Without question, Jules is my favorite.
I started writing it to overcome several inconveniences I had with other frameworks. My first research experiments (back in 2011) were written in Matlab. At the time, speed and flexibility were not a problem, since the problems were simple. Then, at some point, I decided to try R. I liked the flexibility and the huge amount of available packages which drastically increased my productivity. However, at the beginning of my PhD, I had many problems with the hard maintenance of code. Every time I would update R, I would need to make few (but annoying) changes in the code because of the many dependencies I had. Since I wasn’t happy with the performance either and I had just finished reading the 4th edition of The C++ Programming Language, I decided to write my own framework to deal with statistical programming using modern C++.

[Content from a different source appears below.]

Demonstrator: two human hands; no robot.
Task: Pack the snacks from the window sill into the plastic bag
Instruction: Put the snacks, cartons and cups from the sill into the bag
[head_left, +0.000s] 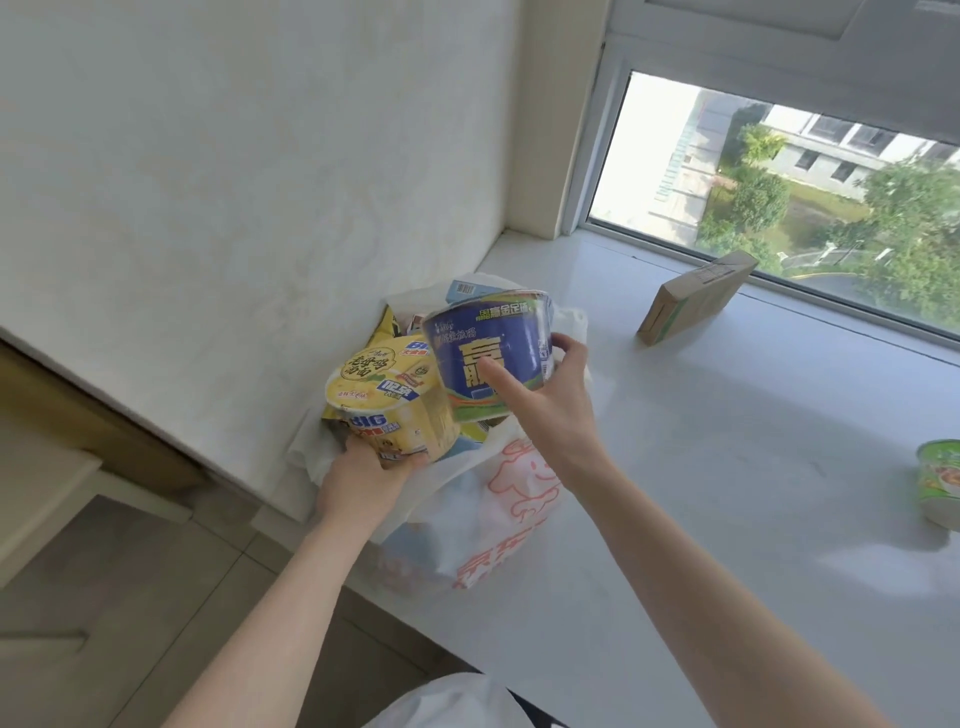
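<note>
A pale, glossy window sill (701, 467) is seen running along a window (779, 171), through which trees and a building are visible. A white wall (234, 182) closes the sill's left end, and tiled floor (156, 597) is seen below it.

A white plastic bag (493, 499) with orange print is set on the sill at the corner, directly beneath both hands, and several packets are already held inside it. A yellow noodle cup (389, 400) is tilted on its side over the bag's mouth and is gripped from below by the left hand (363, 473), whose fingers are curled under its base. Just to the right of that grip, and touching the yellow cup, a blue noodle cup (488, 353) is held on its side by the right hand (540, 400); the thumb is laid across the cup's printed wall and the other fingers are wrapped round its far side. Both forearms are stretched forward from the bottom of the view.

Well to the right of the right hand's grip, a flat cardboard box (696, 296) is leaned against the window frame. Far right of that grip, at the picture's edge, a green noodle cup (940, 478) is stood on the sill.
</note>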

Most of my studies comprise only some kind of dynamical system simulation, thus a library with basic array manipulation and statistical utilities (sum, mean, standard deviation, etc) would suffice. There are some other C++ libraries out there that provide such functionalities. Blaze and Eigen are good examples. However, I had some reasons to create yet another (TM) library:
- Modern C++. Jules is not intended to work in old compilers, so I can use the most recent features of C++.
- Productivity over speed. Most of the related C++ libraries are blazing fast and highly configurable, but they are hard to learn and decrease a lot your productivity. Jules, in the contrary, aims at being simple and intuitive, without many configuration options. Moreover, it is header-only, which should help integration in your project. Besides Jules focusing in flexibility and simplicity, it doesn’t mean that it is slow. Soon, I should run some benchmarks and post them here.
Paulo Urio and I started writing it in June 2015. Since then, the library has been evolving in a good pace, taking it in mind that there are only 2 contributors. The library is not stable yet, but I have been using it in every one of my projects. Most of the features I have implemented are directly connected with my needs, but if you intend to use it and need some feature, fill an issue that I will gladly try to implement it.
I will eventually blog about Jules and its usage.
One problem that I have every time I start a new project is that I see myself reimplementing some simple functionalities. Instead of doing so, or using Boost, I decided to aggregate many simple tools into a single project. Cool aims at providing:
- Easy integration: Every functionality is implemented in a single header file with just a couple hundred lines.
- Productivity over flexibility: Unlike Boost, utilities are not heavily templated or configurable.
Many of my posts here will discuss the rationale and the design decisions of the parts of Cool. I will focus on the usage of modern C++ features.